▸ WORK INSTRUCTIONS:
Nothing but the lines below from the one that contains "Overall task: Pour" through the one that contains "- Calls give" should be retyped, exactly and including both ends. Do not include pictures.

※ ※ ※

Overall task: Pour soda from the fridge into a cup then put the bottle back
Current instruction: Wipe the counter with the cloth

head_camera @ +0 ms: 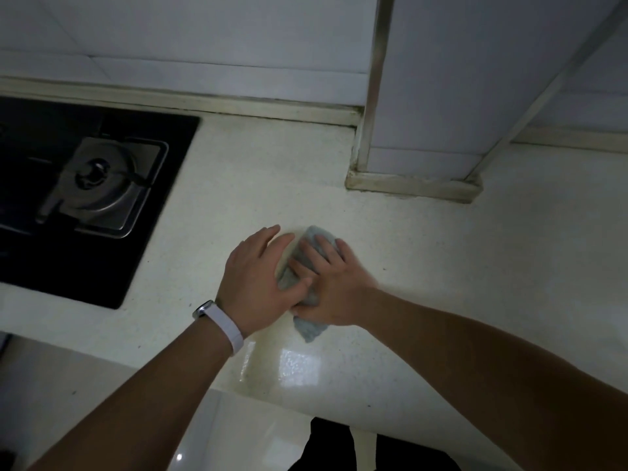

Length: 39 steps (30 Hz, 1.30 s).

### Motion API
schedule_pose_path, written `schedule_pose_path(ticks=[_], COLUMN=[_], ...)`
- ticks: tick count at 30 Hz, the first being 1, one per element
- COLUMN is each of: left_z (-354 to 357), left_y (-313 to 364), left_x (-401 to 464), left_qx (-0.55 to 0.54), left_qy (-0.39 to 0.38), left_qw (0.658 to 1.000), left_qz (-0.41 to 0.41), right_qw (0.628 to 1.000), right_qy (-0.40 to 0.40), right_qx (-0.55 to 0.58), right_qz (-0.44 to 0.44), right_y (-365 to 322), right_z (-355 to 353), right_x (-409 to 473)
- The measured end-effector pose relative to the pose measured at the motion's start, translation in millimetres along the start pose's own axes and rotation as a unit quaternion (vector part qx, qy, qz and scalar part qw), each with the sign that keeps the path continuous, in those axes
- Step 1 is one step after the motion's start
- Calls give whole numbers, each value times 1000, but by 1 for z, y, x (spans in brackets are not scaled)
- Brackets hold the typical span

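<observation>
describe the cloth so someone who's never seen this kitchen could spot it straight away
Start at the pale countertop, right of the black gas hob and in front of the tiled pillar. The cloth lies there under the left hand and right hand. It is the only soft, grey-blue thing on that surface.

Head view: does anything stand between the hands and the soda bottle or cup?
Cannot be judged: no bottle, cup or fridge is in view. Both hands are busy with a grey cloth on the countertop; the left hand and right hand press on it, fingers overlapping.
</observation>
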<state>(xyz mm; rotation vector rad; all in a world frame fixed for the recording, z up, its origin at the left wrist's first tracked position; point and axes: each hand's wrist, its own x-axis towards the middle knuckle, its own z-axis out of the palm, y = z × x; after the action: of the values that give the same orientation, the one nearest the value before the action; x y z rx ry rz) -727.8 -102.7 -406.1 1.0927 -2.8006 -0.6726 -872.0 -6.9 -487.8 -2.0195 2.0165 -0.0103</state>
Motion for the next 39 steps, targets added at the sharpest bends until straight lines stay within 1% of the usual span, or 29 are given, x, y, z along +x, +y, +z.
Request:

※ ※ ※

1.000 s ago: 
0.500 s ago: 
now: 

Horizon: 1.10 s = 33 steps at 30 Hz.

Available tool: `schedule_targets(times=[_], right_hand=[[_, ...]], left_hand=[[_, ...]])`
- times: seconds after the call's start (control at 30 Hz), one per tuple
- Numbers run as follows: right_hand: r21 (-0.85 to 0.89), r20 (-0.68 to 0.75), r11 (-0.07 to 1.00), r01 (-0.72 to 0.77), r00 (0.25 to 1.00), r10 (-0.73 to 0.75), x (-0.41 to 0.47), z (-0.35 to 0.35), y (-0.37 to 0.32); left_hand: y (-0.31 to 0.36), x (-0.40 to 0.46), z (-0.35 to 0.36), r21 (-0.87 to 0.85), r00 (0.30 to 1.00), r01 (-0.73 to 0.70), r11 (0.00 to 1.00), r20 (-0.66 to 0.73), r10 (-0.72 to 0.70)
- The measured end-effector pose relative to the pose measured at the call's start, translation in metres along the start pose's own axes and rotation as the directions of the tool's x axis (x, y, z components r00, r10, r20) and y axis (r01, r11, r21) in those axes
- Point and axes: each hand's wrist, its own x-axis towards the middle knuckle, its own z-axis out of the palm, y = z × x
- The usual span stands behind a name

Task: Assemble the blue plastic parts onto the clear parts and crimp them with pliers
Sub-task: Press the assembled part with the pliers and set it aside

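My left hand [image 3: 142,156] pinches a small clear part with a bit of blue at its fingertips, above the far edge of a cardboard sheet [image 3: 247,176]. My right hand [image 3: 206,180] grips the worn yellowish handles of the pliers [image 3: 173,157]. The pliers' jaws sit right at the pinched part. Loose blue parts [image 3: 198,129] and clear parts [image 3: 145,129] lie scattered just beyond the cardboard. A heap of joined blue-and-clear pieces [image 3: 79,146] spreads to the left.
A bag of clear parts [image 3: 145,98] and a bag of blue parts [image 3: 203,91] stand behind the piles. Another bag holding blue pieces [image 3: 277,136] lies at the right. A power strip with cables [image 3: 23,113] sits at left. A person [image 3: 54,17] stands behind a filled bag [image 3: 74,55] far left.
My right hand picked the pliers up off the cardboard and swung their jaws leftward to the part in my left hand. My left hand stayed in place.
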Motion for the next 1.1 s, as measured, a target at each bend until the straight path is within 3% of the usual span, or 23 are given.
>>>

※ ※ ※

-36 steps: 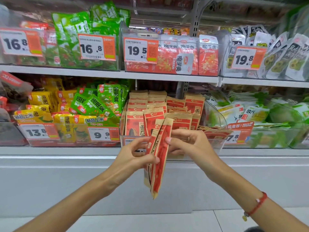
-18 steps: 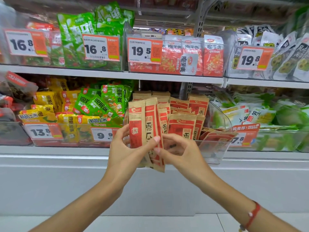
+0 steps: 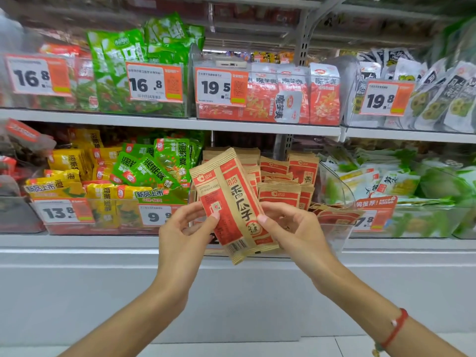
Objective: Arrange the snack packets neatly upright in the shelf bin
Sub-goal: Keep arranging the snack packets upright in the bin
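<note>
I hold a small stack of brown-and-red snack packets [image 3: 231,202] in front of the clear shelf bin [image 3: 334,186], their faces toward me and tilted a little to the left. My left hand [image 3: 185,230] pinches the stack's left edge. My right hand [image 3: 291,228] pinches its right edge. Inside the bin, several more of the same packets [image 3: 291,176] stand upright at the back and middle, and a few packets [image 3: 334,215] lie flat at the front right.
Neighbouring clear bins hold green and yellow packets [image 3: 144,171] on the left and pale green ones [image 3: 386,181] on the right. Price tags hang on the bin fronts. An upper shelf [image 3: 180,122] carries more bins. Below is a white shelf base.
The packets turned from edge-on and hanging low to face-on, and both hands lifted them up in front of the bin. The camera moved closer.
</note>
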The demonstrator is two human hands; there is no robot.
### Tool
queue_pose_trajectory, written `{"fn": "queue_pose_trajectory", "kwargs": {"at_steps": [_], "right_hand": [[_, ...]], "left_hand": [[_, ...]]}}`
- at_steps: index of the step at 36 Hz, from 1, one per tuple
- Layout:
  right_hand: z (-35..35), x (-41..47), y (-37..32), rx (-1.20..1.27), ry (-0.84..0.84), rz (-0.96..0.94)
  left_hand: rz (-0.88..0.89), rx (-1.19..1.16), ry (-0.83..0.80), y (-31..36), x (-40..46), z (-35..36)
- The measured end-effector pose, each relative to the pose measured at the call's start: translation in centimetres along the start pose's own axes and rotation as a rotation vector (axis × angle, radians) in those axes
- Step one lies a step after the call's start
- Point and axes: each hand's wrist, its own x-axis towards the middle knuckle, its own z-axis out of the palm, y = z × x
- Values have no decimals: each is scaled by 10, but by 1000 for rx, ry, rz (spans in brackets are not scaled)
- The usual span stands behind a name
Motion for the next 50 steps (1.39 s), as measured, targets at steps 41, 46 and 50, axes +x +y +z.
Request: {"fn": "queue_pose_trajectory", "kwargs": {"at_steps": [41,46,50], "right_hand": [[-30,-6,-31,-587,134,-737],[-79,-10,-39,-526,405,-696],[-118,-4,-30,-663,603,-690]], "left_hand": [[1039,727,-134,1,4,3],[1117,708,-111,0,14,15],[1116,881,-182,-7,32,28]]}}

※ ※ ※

▸ EXERCISE RESPONSE:
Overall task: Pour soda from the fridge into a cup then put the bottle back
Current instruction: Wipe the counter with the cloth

head_camera @ +0 ms: 

Length: 39 steps (30 Hz, 1.30 s).

### Motion API
schedule_pose_path, written `schedule_pose_path(ticks=[_], COLUMN=[_], ...)`
- ticks: tick count at 30 Hz, the first being 1, one per element
- COLUMN is each of: left_z (-354 to 357), left_y (-313 to 364), left_x (-401 to 464), left_qx (-0.55 to 0.54), left_qy (-0.39 to 0.38), left_qw (0.658 to 1.000), left_qz (-0.41 to 0.41), right_qw (0.628 to 1.000), right_qy (-0.40 to 0.40), right_qx (-0.55 to 0.58), right_qz (-0.44 to 0.44), right_y (-365 to 322), right_z (-355 to 353), right_x (-409 to 473)
- The measured end-effector pose relative to the pose measured at the motion's start, translation in millimetres along the start pose's own axes and rotation as a unit quaternion (vector part qx, qy, qz and scalar part qw), each with the sign that keeps the path continuous, in those axes
- Step 1 is one step after the motion's start
- Calls give whole numbers, each value times 1000, but by 1 for z, y, x (spans in brackets are not scaled)

The answer has now been finished.